Information supplied —

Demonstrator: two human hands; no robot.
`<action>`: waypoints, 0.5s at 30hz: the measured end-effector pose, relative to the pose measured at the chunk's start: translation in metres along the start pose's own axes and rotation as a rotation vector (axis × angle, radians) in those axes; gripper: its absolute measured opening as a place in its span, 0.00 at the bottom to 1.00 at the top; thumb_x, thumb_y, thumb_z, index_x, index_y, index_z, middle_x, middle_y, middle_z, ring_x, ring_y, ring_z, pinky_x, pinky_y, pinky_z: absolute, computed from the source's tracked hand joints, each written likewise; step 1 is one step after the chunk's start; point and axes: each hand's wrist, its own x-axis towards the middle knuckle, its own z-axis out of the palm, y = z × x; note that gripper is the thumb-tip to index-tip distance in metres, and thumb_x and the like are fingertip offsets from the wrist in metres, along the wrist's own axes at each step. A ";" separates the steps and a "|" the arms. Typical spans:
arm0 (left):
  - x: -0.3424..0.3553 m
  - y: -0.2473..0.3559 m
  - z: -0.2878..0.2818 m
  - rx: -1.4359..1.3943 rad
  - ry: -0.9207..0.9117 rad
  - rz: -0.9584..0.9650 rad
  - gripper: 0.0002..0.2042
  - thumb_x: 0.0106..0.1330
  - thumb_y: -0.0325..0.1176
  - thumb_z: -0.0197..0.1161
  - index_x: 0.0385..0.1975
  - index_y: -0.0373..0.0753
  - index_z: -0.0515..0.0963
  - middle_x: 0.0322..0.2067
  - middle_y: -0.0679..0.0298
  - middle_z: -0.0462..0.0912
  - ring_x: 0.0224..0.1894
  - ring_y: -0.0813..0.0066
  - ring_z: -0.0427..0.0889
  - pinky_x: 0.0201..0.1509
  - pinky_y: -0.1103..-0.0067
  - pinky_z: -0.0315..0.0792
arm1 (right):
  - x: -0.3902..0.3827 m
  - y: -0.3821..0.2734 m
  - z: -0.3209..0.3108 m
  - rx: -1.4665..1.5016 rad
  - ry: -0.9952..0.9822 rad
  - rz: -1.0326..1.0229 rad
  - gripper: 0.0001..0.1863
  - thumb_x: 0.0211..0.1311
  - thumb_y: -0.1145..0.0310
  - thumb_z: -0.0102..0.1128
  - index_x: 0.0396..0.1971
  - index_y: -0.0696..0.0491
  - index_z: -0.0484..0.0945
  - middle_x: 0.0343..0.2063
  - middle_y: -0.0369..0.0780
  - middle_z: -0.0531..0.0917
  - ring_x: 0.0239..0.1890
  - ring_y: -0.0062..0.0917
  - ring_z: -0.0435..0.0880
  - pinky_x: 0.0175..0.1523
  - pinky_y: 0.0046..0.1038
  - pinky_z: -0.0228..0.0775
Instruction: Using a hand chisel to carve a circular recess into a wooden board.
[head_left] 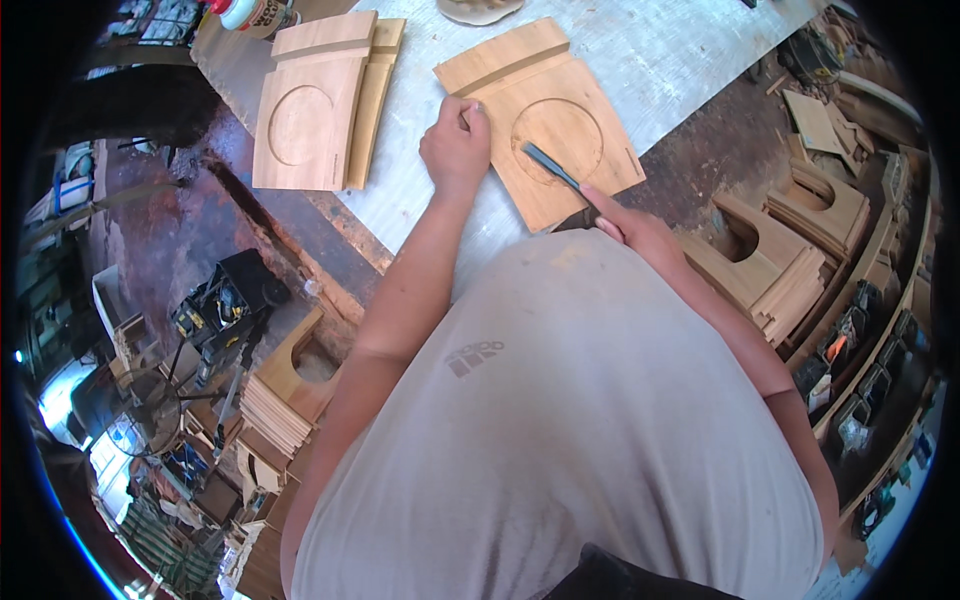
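We work from the largest item down. Worktop: pale, sheet-covered, carries all parts below. At its L side stands a pair of overlapped boards, well apart from the work.

Wooden board: lies face up on the worktop, directly ahead of us, its long axis leaning fwd-left; its near R corner appears to project past the worktop edge. A groove crosses the far end. Circular recess: cut in the board face, between groove and near edge.

L hand: at the board's L edge, just below the groove, fingers curled, thumb uppermost. We can't tell whether this grip pinches the edge or only bears on it.

R hand: at the near R side of the board, grip closed on the chisel, index finger extended along the tool. The handle is hidden in the hand, so its length can't be read.

Governing relation, as we judge it: blade axis vs. recess. The blade runs from the R grip fwd and left — obliquely over the near rim — with its tip inside the circle, L of center. R hand controls the tool; L hand lies beyond the tip, outside the rim on the L side — approx. in the blade's pointing direction. Tip contact w/ the wood: can't confirm from this view.
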 end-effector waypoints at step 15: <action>0.000 -0.001 0.000 0.036 -0.021 -0.015 0.08 0.67 0.39 0.61 0.33 0.43 0.80 0.20 0.59 0.83 0.25 0.53 0.84 0.35 0.62 0.75 | 0.004 0.001 0.004 -0.065 -0.011 0.005 0.26 0.78 0.59 0.45 0.73 0.35 0.60 0.29 0.52 0.79 0.34 0.50 0.81 0.41 0.46 0.71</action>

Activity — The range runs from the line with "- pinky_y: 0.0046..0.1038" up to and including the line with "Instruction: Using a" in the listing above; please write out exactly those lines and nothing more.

Answer section —
  - pinky_y: 0.0046..0.1038
  - pinky_z: -0.0228..0.0775
Instruction: Using a hand chisel to carve a circular recess into a wooden board.

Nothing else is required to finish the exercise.